This was more or less in the original (Acorn) Elite and was absolutely in
Frontier.

> oOlite brings new roles and perspectives to fill that seat from the outset,
> such as transporting clients (should you have a passenger bay fitted) from
> one system to another, or delivering packages to earn credits

Entirely from Frontier.

> One example as to the massive improvements within oOlite compared to any
> other Space Trading Game could be the career of a miner. ... after
> purchasing a fuel Scoop, an item intended to scoop fuel gravitational matter
> from the Suns, but also found to scoop all items with matter, such as
> CargoPods (ejected from traders you’ve attacked, or that you’ve come across
> after someone else’s misfortune), also pieces of Asteroids found in Space,
> broken up with a mining laser

"Compared to any other" except for the original Elite, which had all of those.
And Elite 2 and Elite 3.

> the forthcoming release of Elite: Dangerous (the official sequel to the
> Original Elite game By David Braben: see a recent E3 2014 trailer on
> youtube)

Well these extraordinary claims require extraordinary evidence. I was pretty
sure "Frontier Elite II" was "the official sequel". Oh, linked the source is
just gameplay footage, no voice-over retconning FE2 out of existence.
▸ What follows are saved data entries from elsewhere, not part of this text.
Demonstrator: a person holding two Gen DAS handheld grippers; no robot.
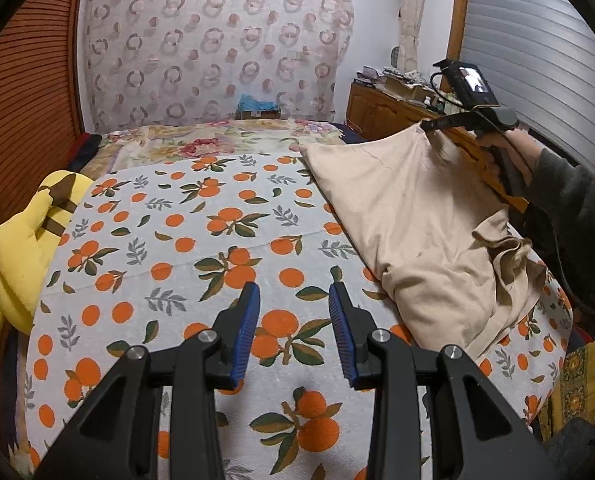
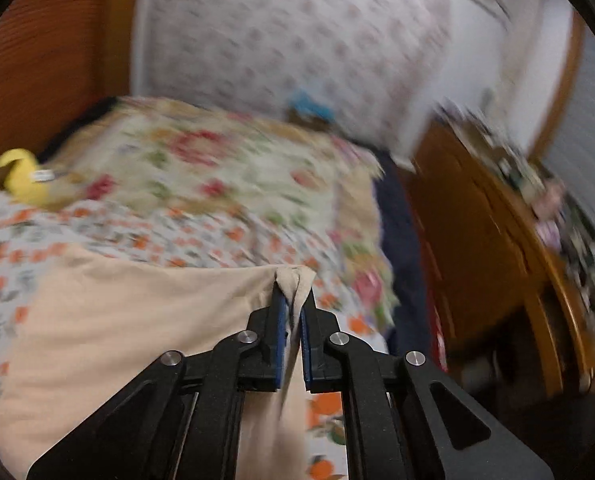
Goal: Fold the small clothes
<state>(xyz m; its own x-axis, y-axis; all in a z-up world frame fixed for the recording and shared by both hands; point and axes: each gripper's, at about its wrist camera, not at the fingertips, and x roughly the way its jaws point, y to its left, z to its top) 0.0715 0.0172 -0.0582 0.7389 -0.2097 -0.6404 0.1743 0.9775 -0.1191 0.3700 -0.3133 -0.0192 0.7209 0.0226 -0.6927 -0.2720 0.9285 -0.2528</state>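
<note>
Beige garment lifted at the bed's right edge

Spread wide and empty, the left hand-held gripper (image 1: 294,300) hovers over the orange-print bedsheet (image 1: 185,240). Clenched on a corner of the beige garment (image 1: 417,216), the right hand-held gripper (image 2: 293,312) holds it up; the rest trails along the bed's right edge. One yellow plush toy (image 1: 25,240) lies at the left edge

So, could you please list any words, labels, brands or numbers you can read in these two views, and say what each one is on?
None can be read.
Small screen on the right gripper: lit, but its content is too small to read.
Clutter on the wooden dresser: any print is too small to read.
White tag on the yellow plush toy: blurred, unreadable.
Beige garment and orange-print bedsheet: no text visible.
</note>
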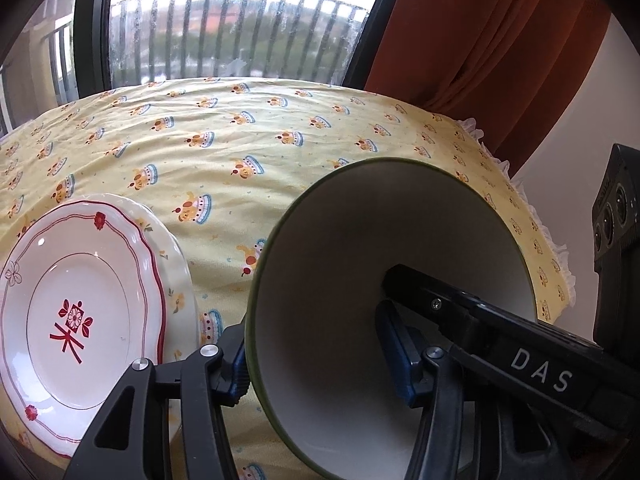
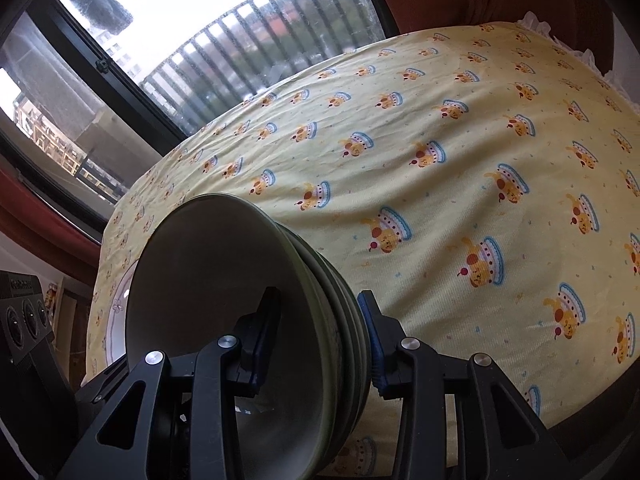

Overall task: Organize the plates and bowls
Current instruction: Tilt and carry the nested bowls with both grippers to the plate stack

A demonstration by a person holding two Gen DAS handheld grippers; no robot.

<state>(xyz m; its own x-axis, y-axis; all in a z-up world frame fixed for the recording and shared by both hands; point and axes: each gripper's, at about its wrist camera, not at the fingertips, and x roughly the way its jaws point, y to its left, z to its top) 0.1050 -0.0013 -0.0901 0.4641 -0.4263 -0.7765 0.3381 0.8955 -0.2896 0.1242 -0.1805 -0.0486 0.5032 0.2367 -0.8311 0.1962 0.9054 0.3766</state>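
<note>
A stack of several green-rimmed bowls (image 1: 340,240) (image 2: 200,260) hangs tilted over the table, its white inside facing both cameras. My right gripper (image 2: 320,294) is shut on it, one finger inside the top bowl and the other against the outer rims. That inner finger (image 1: 420,284) also shows in the left wrist view. My left gripper (image 1: 310,324) straddles the opposite rim. Its outer pad (image 1: 238,368) is at the rim, and its inner pad stands a little off the wall. Two stacked plates (image 1: 80,312), the top one white with red trim, lie to the left.
A yellow tablecloth (image 1: 280,140) (image 2: 440,120) with a cartoon print covers the table. Its frilled edge (image 1: 560,264) drops off on the right. A barred window (image 1: 240,32) and an orange curtain (image 1: 480,40) stand behind. A plate's edge (image 2: 120,308) peeks out behind the bowls.
</note>
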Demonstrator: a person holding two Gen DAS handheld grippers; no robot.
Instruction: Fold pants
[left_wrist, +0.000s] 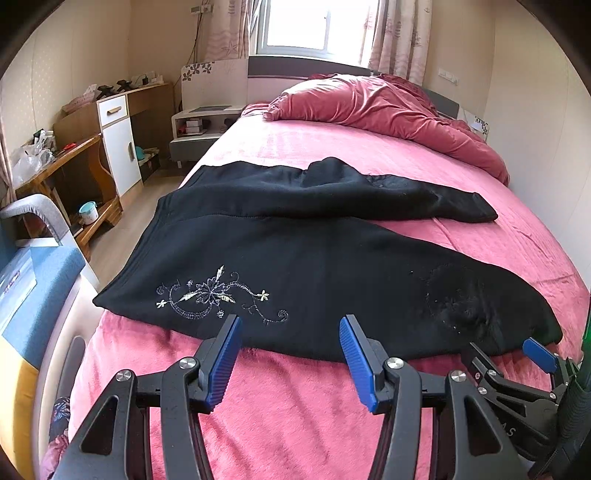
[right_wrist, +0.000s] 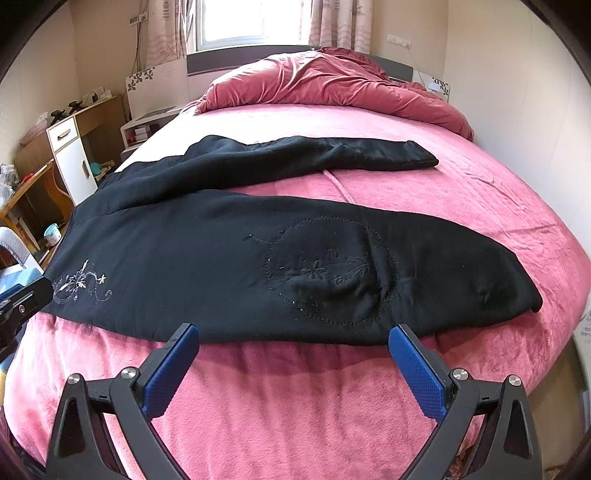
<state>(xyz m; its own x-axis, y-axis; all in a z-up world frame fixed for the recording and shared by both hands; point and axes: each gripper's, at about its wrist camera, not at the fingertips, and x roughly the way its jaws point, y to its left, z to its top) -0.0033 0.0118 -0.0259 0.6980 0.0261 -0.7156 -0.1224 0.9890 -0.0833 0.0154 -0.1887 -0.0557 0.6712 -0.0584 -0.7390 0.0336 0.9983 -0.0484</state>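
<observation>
Black pants (left_wrist: 314, 258) lie spread on the pink bed (left_wrist: 295, 406), waist to the left, two legs reaching right, the far leg apart from the near one. Pale flower embroidery (left_wrist: 218, 295) marks the hip; a stitched circle (right_wrist: 332, 273) marks the near leg. My left gripper (left_wrist: 291, 325) is open and empty at the near edge of the pants by the hip. My right gripper (right_wrist: 295, 332) is open and empty at the near edge by the lower leg; it also shows in the left wrist view (left_wrist: 506, 347). The pants show in the right wrist view (right_wrist: 221, 251) too.
A crumpled red duvet (left_wrist: 388, 107) lies at the head of the bed. A wooden desk and white cabinet (left_wrist: 118, 147) stand on the left across a strip of floor. A wall runs along the bed's right side. A blue and grey chair (left_wrist: 37, 258) is near left.
</observation>
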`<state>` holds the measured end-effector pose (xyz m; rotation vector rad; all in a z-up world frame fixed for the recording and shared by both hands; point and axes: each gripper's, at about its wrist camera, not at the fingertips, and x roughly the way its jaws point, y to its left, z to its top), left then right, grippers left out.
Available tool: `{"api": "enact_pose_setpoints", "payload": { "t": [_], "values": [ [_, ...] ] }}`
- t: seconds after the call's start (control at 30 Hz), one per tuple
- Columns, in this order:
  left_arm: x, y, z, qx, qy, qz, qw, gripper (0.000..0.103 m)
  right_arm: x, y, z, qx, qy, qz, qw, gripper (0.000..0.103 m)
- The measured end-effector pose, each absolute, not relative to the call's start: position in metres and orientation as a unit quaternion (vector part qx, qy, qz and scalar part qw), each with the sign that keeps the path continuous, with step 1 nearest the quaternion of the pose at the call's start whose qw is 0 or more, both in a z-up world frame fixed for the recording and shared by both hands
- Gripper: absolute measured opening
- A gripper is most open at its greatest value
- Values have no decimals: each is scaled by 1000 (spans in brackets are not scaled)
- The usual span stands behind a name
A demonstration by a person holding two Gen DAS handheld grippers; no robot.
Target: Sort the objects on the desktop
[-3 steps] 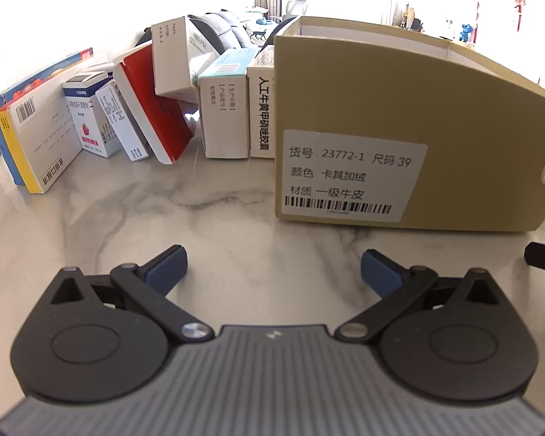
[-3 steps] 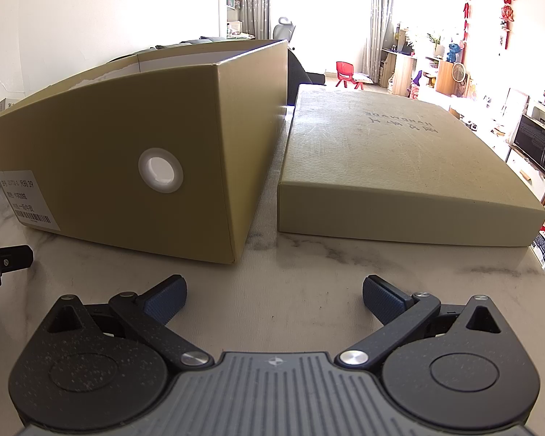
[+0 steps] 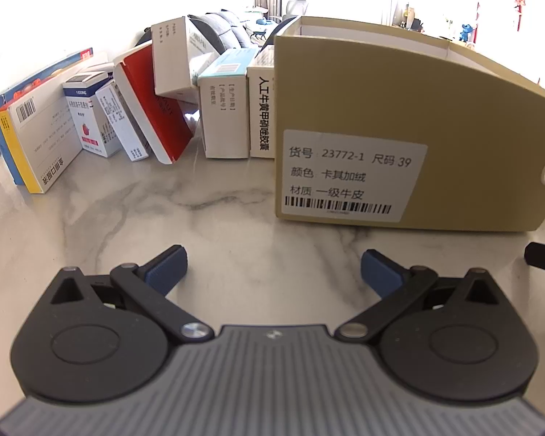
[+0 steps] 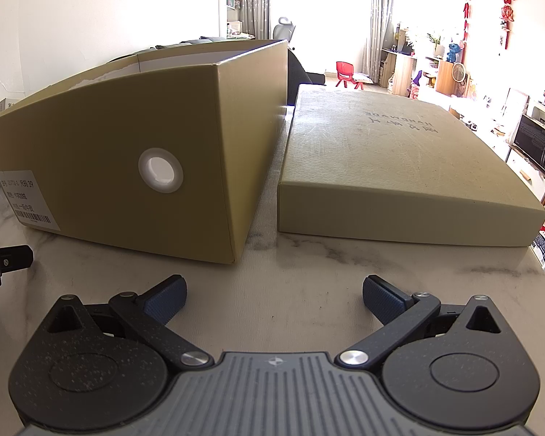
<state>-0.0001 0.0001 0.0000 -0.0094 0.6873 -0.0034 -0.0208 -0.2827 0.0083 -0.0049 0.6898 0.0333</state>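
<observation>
Both claws, left claw and right claw, spread and empty; leaning medicine boxes (loosely propped) could topple if nudged beside the shoe box.

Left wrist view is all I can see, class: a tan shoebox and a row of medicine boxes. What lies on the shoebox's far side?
Observer: A flat lid lies on the marble table, to the right of the shoebox, top face up.
Operator: Does it touch the shoebox?
Observer: No, a narrow gap of table shows between them.
Operator: Is the right tool holding anything?
Observer: No. The right tool is open and empty, over bare table in front of both.
Operator: Anything printed on the lid?
Observer: Faint lettering, upside down from this view.
</observation>
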Motion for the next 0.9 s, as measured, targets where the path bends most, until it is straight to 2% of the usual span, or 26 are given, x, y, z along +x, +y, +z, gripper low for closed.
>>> {"api": "enact_pose_setpoints", "payload": {
  "t": [0.9],
  "values": [
    [-1,0,1,-6,337,-4,941,103,-21,-283,11,-2,338,16,941,103]
  ]
}}
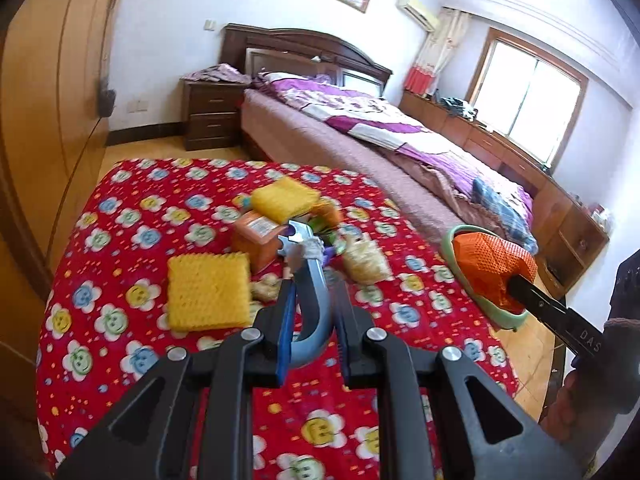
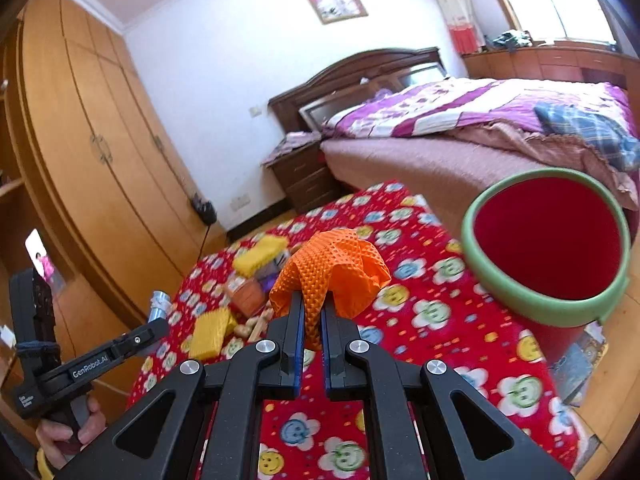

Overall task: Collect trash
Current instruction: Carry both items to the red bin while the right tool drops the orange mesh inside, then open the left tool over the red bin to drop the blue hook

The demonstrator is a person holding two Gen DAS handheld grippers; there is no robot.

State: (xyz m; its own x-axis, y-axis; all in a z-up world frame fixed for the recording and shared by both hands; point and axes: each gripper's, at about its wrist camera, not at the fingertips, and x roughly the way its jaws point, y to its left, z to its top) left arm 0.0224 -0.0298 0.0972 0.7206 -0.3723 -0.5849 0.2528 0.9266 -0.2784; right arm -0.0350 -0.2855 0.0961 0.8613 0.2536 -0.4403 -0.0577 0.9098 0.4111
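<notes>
Surface [image 2: 440, 320], floral cloth: right hand-held gripper [image 2: 311, 320] clamps orange mesh [image 2: 336, 276]; left hand-held gripper [image 1: 310, 312] clamps blue tongs [image 1: 316, 280]. Carry mesh over bin [image 2: 544, 304] at right edge before opening.

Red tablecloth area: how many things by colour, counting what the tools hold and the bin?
Yellow: 2, the near sponge pad and the far sponge pad
Orange: 2, the textured glove in the right tool and the orange box
Grey-blue: 1, the curved handle in the left tool
Red with green rim: 1, the bin
Total: 6; the blurred mixed scraps are uncounted.
</notes>
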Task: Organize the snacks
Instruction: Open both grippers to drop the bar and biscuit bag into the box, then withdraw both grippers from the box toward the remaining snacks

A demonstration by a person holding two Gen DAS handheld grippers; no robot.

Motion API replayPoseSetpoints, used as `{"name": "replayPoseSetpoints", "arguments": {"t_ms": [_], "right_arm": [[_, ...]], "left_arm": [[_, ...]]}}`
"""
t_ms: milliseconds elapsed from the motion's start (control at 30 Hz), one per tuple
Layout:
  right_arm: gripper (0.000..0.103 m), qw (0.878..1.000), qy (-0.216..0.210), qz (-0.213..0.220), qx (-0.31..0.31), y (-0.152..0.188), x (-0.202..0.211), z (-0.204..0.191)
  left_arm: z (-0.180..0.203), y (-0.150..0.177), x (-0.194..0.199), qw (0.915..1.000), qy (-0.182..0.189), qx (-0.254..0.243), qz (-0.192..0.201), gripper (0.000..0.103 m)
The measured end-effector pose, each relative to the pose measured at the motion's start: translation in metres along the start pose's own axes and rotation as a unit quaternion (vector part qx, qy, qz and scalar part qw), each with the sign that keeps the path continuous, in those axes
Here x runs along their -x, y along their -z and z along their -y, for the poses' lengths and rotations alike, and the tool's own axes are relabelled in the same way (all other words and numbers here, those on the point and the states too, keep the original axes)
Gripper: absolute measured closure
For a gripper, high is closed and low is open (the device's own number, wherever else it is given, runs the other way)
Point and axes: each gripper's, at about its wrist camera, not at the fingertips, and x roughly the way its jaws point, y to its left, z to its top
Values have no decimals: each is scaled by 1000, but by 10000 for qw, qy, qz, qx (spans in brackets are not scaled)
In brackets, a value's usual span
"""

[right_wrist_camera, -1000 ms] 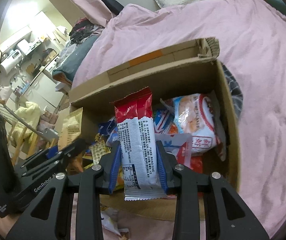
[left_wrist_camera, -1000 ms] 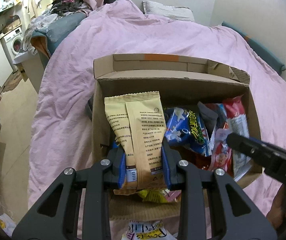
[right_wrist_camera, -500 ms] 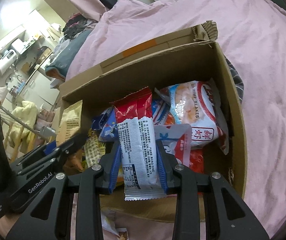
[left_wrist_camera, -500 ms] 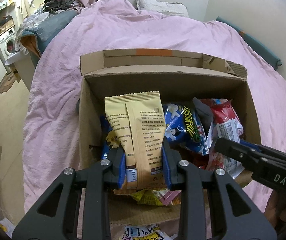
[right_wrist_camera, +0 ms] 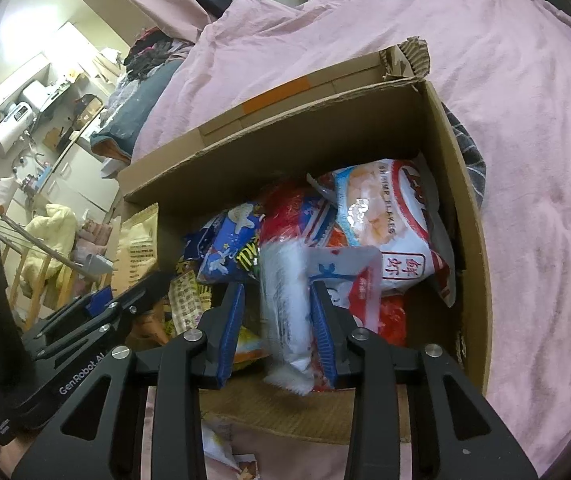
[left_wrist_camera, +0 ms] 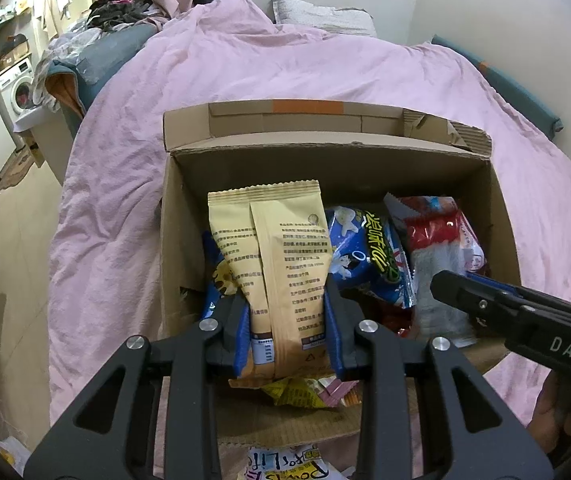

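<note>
- Left gripper (left_wrist_camera: 287, 320): jaws clamped on an upright tan foil snack packet (left_wrist_camera: 275, 276), held over the open brown cardboard box (left_wrist_camera: 325, 152) at its 9 o'clock side.
- Right gripper (right_wrist_camera: 277, 332): jaws parted; blurred red-and-white snack packet (right_wrist_camera: 285, 300) between them, left pad clear, over the box at 6 o'clock.
- Box rests on pink bed quilt (left_wrist_camera: 325, 68).

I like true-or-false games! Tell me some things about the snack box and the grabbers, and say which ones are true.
1. The left gripper is holding the tan crinkle-topped snack packet. True.
2. The brown cardboard box sits on a green blanket. False: it sits on a pink bedcover.
3. The box has nothing inside. False: it holds many packets, such as the white shrimp flakes bag.
4. A white washing machine stands in the room beyond the bed. True.
</note>
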Motion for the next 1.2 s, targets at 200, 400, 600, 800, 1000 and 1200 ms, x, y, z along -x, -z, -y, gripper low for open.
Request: {"name": "replayPoseSetpoints", "arguments": {"t_ms": [200,400,600,800,1000,1200], "right_arm": [[65,9999,-71,78,-57,-2,4,3],[40,9994,-175,227,-218,-1,14,8],[39,9986,-232,438,-163,-2,26,5],[39,9984,-278,469,-149,-3,31,0],[39,9979,-152,634,-59,3,49,-7],[30,9975,-96,700,-50,17,67,-12]], "left_arm": [[-1,0,7,9999,24,63,118,46],[-2,-2,14,9994,-57,87,340,25],[-6,-1,17,9993,-73,108,358,25],[-10,1,23,9992,-21,180,369,25],[-14,4,46,9977,-6,173,648,25],[-15,13,69,9961,-143,117,865,25]]}}
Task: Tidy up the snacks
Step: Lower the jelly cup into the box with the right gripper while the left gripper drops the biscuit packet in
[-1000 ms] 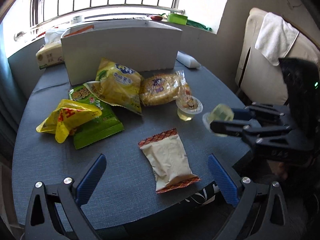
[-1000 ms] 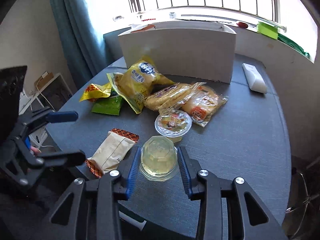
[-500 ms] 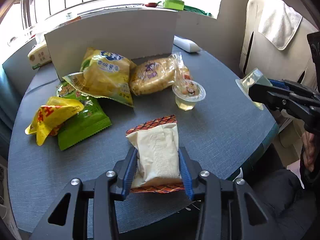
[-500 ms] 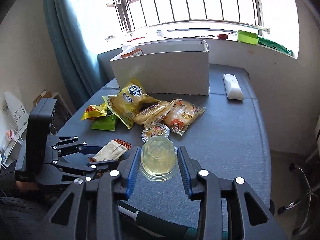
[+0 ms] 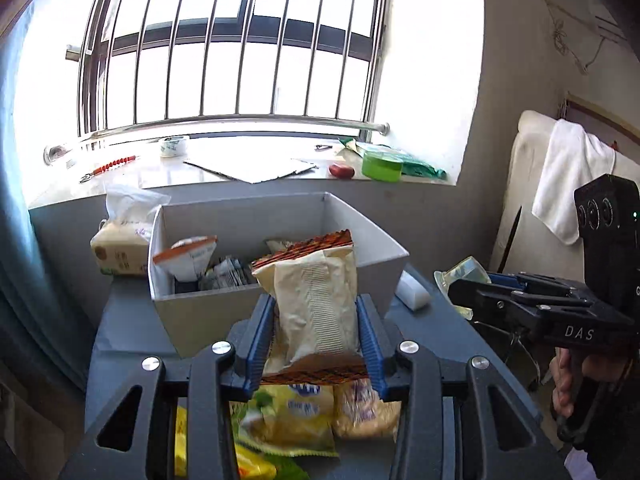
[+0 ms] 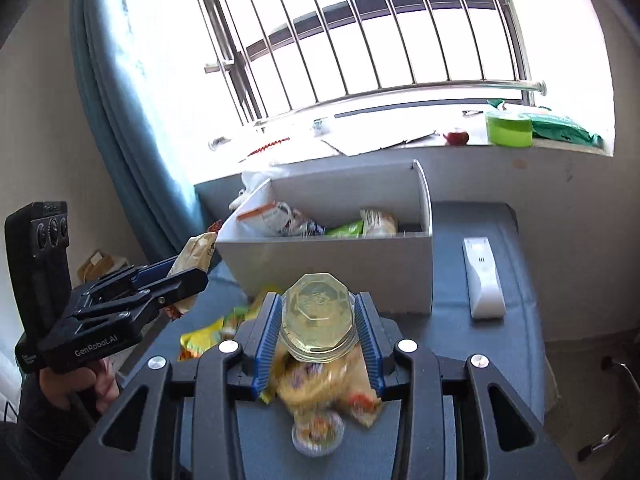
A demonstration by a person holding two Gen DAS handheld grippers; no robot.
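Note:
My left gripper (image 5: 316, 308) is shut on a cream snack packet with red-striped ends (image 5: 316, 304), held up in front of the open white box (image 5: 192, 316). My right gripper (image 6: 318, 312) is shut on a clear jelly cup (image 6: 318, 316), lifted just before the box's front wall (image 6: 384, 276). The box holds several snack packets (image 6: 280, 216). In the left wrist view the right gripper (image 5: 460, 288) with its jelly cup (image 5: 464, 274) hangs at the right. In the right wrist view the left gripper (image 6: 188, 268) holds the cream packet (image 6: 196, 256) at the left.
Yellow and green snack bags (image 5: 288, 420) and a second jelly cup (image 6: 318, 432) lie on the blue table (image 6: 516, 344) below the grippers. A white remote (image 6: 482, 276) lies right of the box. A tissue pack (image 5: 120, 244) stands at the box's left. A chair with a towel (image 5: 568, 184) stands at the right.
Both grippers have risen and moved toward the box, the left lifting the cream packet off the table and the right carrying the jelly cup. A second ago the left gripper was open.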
> Within the vast regions of Space and the thousands of planets, there are
> many different systems of Government ...

Once again, not original and entirely from Elite.

The next couple of paragraphs are well written, explaining actual original
features or giving credit to Elite when appropriate. I would have no
complaints if the entire article was written in the same style as the sections
about missions, expansions, backgrounds, and towing.

> Elite gave a new realm of “choices” in a game. Then came oOlite, which took
> hold of the idea of Elite, transforming it into something huge

... But it quickly falls back into a revisionist history.

> It is without doubt, the best Space Trading game freely available, and is,
> in the opinion of the writer, everything that Elite wished to be, and with
> the advent of OXPs, everything that the new Elite: Dangerous wants to be but
> can’t.

Considering that "Elite: Dangerous" is only half done, a bold claim.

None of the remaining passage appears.